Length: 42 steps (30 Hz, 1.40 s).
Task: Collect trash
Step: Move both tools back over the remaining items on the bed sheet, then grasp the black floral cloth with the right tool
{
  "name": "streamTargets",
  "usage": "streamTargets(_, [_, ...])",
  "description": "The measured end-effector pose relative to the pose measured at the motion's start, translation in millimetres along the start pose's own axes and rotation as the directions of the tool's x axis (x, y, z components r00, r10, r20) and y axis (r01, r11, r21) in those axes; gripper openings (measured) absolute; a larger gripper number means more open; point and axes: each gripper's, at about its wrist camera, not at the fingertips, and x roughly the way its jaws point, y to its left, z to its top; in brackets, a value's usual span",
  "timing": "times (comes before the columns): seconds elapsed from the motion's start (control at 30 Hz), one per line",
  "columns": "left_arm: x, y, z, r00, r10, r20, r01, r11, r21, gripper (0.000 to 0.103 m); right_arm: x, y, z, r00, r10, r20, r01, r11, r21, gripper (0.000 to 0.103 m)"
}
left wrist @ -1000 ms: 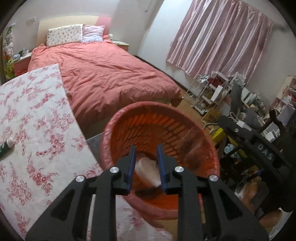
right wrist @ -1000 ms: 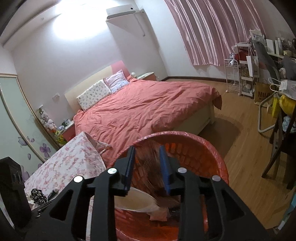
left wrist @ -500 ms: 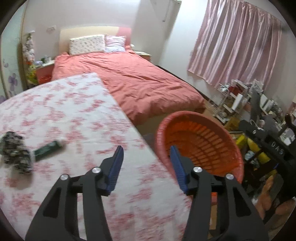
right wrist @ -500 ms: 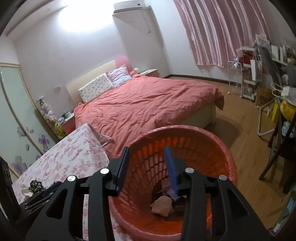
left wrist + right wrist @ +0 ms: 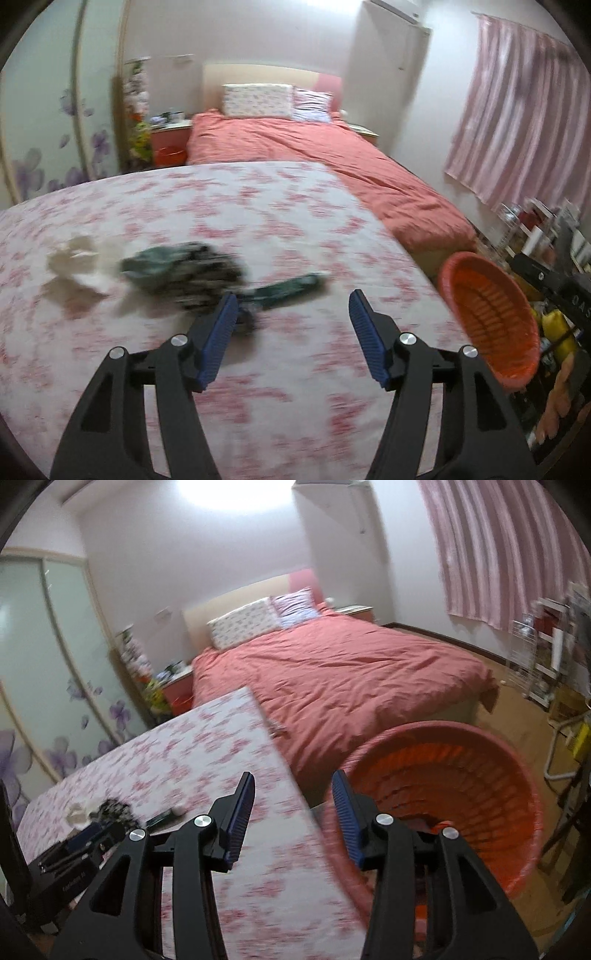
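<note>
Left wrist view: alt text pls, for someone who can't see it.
The open, empty left claw hovers over a floral-cloth table, pointing toward blurred trash: a dark crumpled wad, a green tube and white paper. An orange basket sits off the table's right edge, with a red bed behind.

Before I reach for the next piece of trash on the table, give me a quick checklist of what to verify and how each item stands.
1. Left gripper open and empty: ok, jaws spread wide with nothing between them.
2. Right gripper open and empty: ok.
3. Trash left on the floral tablecloth: ok, a green tube, a dark crumpled wrapper and a white crumpled tissue lie there.
4. Left gripper lined up on a piece: not ok, the tube lies ahead of the left fingertip, not between the jaws.
5. Orange basket at the table edge: ok.
6. Exact outlines of the pieces: cannot tell, the left wrist view is motion-blurred.
</note>
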Motion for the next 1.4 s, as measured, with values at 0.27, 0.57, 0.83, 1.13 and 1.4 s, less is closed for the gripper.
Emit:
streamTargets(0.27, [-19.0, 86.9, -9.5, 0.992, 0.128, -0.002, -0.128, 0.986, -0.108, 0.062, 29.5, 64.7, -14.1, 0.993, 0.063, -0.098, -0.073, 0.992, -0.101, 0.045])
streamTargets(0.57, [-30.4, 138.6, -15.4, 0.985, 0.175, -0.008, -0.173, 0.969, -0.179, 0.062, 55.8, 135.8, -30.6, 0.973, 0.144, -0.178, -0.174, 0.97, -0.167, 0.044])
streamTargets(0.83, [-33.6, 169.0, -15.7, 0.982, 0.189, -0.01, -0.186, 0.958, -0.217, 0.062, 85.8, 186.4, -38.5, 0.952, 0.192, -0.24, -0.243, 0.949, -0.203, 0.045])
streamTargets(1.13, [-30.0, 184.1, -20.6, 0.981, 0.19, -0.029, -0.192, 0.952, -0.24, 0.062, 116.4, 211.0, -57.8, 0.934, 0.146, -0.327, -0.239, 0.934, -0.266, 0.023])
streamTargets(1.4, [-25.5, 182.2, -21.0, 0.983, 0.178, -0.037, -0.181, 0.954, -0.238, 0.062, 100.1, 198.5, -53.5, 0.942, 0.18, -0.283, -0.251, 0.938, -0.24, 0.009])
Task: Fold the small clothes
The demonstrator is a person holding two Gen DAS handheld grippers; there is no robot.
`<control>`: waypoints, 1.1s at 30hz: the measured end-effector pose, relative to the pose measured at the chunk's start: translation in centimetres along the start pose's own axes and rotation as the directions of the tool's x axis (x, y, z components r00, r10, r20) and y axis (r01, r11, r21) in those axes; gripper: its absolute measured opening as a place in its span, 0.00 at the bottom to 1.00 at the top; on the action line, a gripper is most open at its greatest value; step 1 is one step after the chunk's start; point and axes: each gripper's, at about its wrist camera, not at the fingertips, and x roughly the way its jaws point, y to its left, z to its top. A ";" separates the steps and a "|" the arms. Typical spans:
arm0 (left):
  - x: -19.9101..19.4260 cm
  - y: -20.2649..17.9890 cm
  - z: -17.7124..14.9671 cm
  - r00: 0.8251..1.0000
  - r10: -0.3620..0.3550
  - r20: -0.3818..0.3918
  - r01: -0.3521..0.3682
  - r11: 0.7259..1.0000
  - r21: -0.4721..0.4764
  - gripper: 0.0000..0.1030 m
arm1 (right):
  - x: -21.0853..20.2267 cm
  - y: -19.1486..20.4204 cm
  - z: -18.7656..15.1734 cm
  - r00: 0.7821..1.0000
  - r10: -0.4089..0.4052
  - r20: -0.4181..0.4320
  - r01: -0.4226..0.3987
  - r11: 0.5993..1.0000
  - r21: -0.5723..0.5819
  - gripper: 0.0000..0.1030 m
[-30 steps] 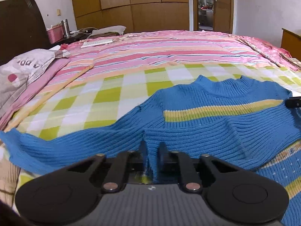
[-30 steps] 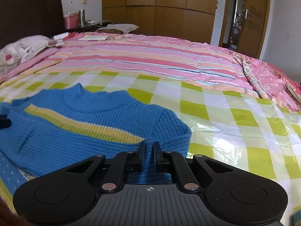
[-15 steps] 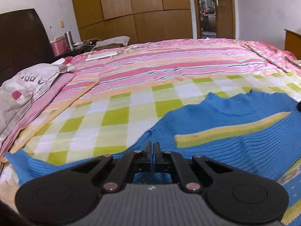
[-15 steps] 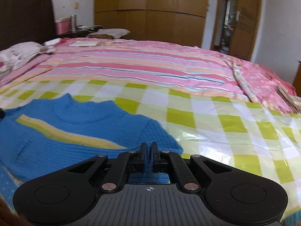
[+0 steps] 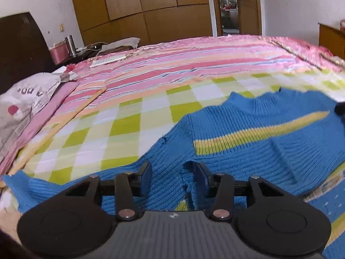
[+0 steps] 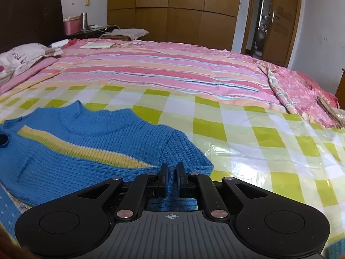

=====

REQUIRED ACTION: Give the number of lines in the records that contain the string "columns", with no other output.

WRITTEN RESPONSE: 2